In his national address on the 20th anniversary of independence, Robert Mugabe said the issue of land was the last colonial question heavily qualifying the sovereignty of the people of Zimbabwe. He said he could understand the frustration of the war veterans and the pressures faced by white commercial farmers which was emanating from the unwillingness of the British government to honour its commitment to land reform and the resistance to the land clause in the rejected draft constitution.

Article Index

For Your Reference

Thabo Mbeki’s Speech in Zimbabwe

South Africa's President Thabo Mbeki gave a speech at the opening of the Zimbabwe Trade Fair in Bulawayo on May 5. The following are excerpts from his speech, as published by the South African news agency SAPA website:

Our two economies, those of Zimbabwe and South Africa, are the largest in our region. They also enjoy a considerable degree of integration...

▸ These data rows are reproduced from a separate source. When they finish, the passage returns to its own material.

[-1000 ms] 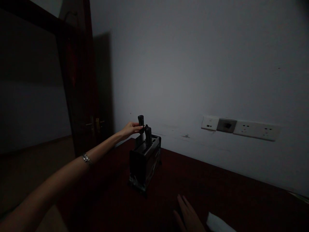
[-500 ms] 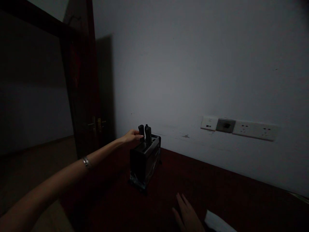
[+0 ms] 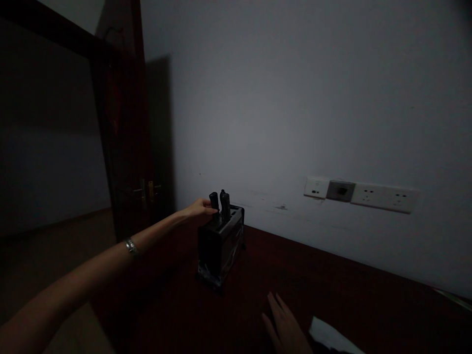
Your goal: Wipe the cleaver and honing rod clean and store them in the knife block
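A black knife block stands upright on the dark red tabletop, with a few black handles rising from its slotted top. My left hand reaches in from the left, its fingers closed on the leftmost knife handle, whose lower end is still at the block's top. That handle leans slightly left; any blade is hidden inside. Just right of it are other black handles. Low in the view, my right hand lies on the table with fingers stretched out, holding nothing.
Beside my right hand is a white piece, paper or cloth, I cannot tell. A pale wall with sockets rises behind the table. At left are a dark red door with a handle and a doorway. The room is dim.
The leftmost handle, in my left hand's fingers, leans a touch more to the left. The view has shifted slightly; my right hand has stayed almost where it was.
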A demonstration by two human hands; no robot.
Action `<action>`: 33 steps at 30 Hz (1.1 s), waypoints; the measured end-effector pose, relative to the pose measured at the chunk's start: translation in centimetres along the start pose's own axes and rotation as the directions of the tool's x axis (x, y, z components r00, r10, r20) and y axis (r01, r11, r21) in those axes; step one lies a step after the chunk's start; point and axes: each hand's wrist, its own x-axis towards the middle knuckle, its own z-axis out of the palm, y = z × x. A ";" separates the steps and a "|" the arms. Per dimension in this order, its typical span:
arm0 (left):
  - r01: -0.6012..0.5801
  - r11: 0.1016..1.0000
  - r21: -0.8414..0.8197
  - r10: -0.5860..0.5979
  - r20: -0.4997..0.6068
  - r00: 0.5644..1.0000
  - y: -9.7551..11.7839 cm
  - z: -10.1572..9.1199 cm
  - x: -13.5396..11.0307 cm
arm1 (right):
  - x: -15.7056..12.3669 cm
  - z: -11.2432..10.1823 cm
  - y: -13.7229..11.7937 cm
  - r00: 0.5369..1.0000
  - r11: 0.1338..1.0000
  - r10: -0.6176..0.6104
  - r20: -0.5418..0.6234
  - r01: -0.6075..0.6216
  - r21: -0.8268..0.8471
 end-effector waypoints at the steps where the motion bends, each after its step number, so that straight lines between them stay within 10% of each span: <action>1: -0.007 1.000 0.002 0.007 0.010 1.000 0.1 0.0 -0.1 | 0.0 -0.2 -0.2 1.000 1.000 0.006 0.007 -0.006 0.004; 11: -0.067 0.992 0.109 0.061 0.059 0.996 1.0 -1.3 -0.1 | -0.2 -1.0 -0.9 0.999 0.999 0.035 -0.013 -0.035 0.039; 15: -0.068 0.992 0.109 0.081 -0.114 0.990 -0.3 -4.2 1.3 | -0.2 -1.3 -1.1 0.999 0.998 0.045 -0.008 -0.045 0.037; 23: 0.244 0.789 0.564 -0.062 -0.321 0.945 -9.8 -6.4 0.4 | -0.3 -1.2 -1.4 0.995 0.994 0.083 -0.046 -0.080 0.074; 33: 0.244 0.436 0.866 -0.010 -0.266 0.964 -20.5 -4.3 -2.7 | 1.3 -4.0 -2.0 0.972 0.932 0.233 0.026 -0.231 0.281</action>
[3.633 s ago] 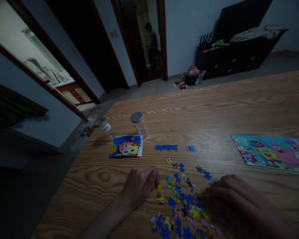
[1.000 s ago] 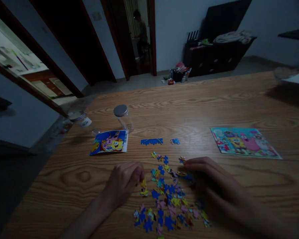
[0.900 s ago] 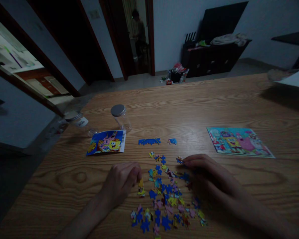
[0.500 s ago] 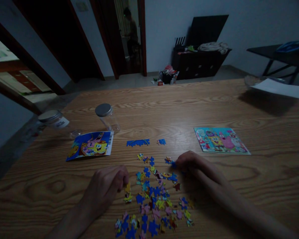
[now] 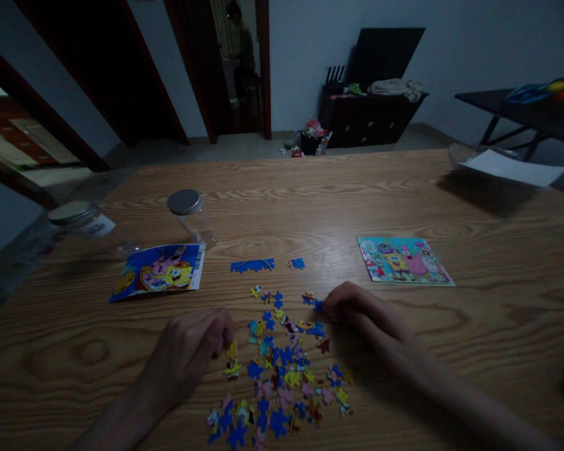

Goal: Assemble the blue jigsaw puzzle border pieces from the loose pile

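Loose jigsaw pieces (image 5: 286, 356) in blue, yellow and pink lie scattered between my hands. My left hand (image 5: 198, 341) rests on the table left of them with curled fingers, beside a yellow piece (image 5: 232, 349); whether anything is inside it is hidden. At the upper right of the pieces, my right hand (image 5: 350, 304) has its fingers closed at a blue puzzle piece (image 5: 318, 305), which partly shows at the fingertips. Farther back lie a joined blue strip (image 5: 252, 265) and a short joined blue section (image 5: 297, 264), apart from each other.
A cartoon picture sheet (image 5: 162, 269) lies at the left, a cartoon puzzle board (image 5: 404, 260) at the right. Two clear jars, one upright jar (image 5: 192, 216) and one labelled jar (image 5: 82, 219), stand behind the sheet. White paper (image 5: 512, 166) sits over a bowl. A person (image 5: 244, 50) is beyond the doorway.
The whole view has shifted slightly, so the table things appear farther left. Both hands keep nearly the same poses and places among the pieces.
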### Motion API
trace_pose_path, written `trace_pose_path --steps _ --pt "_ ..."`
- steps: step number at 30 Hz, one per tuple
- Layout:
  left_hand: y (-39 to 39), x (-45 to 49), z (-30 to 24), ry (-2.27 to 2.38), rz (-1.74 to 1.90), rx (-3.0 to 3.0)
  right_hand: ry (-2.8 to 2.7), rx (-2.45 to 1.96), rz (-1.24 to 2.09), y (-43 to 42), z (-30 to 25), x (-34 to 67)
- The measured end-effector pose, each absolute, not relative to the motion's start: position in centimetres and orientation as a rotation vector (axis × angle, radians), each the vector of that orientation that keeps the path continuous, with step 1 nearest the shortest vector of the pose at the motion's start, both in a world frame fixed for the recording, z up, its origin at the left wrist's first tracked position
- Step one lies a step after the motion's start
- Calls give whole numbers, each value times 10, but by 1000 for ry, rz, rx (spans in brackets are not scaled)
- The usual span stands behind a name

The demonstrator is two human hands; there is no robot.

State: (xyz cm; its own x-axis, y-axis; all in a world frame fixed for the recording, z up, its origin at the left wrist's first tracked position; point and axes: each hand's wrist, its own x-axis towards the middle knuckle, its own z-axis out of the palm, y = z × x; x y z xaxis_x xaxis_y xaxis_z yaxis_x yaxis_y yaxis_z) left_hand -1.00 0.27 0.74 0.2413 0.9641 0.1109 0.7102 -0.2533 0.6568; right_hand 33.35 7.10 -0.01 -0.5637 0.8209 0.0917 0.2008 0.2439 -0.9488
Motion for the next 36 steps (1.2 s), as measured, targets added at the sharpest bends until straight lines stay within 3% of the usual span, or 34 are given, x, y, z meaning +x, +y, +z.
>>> trace_pose_path --steps 5,11,13,36 --pt "1 -12 4 1521 707 2038 -1932 -895 1271 69 1 333" --pt "1 -11 5 1518 692 2048 -2409 -726 598 70 11 335" --pt "2 -11 5 1519 697 2057 -2506 -692 514 72 12 336" --pt "3 -9 9 1512 700 2079 -2611 -662 580 64 12 329"
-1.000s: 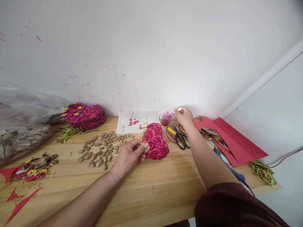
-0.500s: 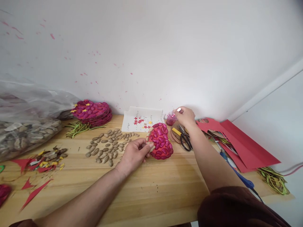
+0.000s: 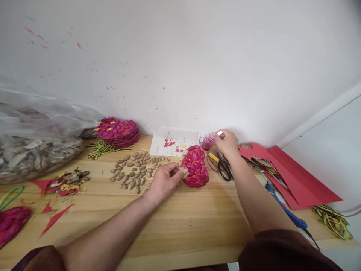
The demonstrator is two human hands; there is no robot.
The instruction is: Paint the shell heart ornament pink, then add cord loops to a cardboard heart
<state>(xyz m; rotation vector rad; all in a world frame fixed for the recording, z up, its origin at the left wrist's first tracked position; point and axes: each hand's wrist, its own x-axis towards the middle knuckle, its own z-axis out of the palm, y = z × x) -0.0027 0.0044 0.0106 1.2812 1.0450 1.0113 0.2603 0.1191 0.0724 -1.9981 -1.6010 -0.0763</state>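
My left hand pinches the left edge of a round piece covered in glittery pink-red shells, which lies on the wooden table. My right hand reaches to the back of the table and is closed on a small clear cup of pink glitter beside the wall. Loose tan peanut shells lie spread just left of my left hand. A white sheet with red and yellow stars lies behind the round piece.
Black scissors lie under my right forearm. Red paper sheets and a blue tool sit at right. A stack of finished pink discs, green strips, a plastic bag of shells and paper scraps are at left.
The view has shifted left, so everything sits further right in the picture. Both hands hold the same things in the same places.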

Inevitably, therefore, both of us have responsibilities that extend beyond our borders...

Mr President, I might take advantage of this occasion to mention the concern you had, a few years ago, that we, the black people of South Africa, should not make the grievous mistake of allowing the outbreak of a civil war among themselves.

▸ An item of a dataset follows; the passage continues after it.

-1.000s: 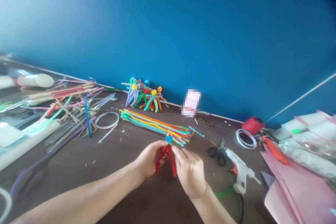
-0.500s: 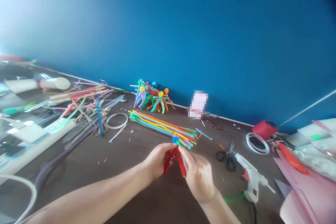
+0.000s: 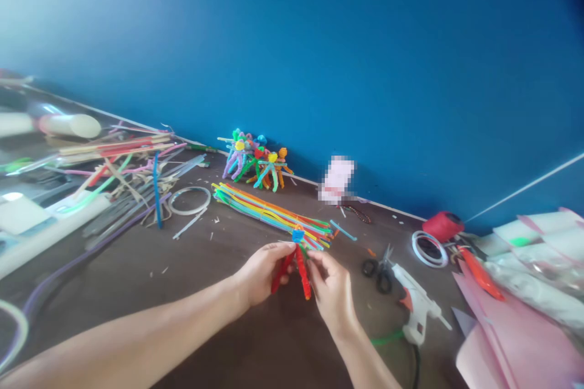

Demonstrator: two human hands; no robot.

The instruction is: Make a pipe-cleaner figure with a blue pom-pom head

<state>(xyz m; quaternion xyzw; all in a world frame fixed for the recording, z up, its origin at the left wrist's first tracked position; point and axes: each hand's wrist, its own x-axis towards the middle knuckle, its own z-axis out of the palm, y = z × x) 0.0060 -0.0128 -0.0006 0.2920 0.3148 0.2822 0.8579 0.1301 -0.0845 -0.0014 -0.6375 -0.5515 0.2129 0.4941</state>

I am convinced that the interventions you made in this regard contributed to turn us away from a path that would have been truly disastrous.

Colonial legacy

Land dispossession was one of the most iniquitous results of the colonisation of Zimbabwe...

Both of our countries, which experienced extensive land dispossession of the indigenous majority by those who colonised our countries, are confronted by the challenge to address this colonial legacy.

Our peoples, on both banks of the Limpopo, both black and white, have a responsibility to recognise the fact that the land question constitutes an important part of the national agenda.

Accordingly, they must commit themselves to work together to address this central question, to advance the common good.

Clearly, the resultant land redistribution also imposes the obligation to ensure that such land is used productively, to help provide a better life for the people...

To you, the people of Zimbabwe, I would like to convey the message that the overwhelming majority of your brothers and sisters south of the Limpopo share with you the hope that the land question in Zimbabwe will be addressed successfully.

National consensus

At the same time, as a people, we are convinced that it would be best that this important matter is dealt with in a co-operative and non-confrontational manner among all the people of this sister country, both black and white, reflecting the achievement of a national consensus on this issue, encompassing all Zimbabweans.

Accordingly, we trust that ways and means will be found to end the conflict that has erupted in some areas of Zimbabwe, occasioned by the still unresolved land question in this country.

Peace, stability, democracy and social progress in Zimbabwe are as important for yourselves as they are for the rest of the region...

Inasmuch as we know from our own history that you are ready to assist us to achieve peace, stability, democracy and social progress in our own country, so are we, in the common interest, willing and ready to work with you for peace, stability, democracy and social progress in Zimbabwe, in our region and the rest of our continent.

The motto on our new national coat of arms, which we unveiled a mere eight days ago, expressed in an ancient African language, says: People who are different come together.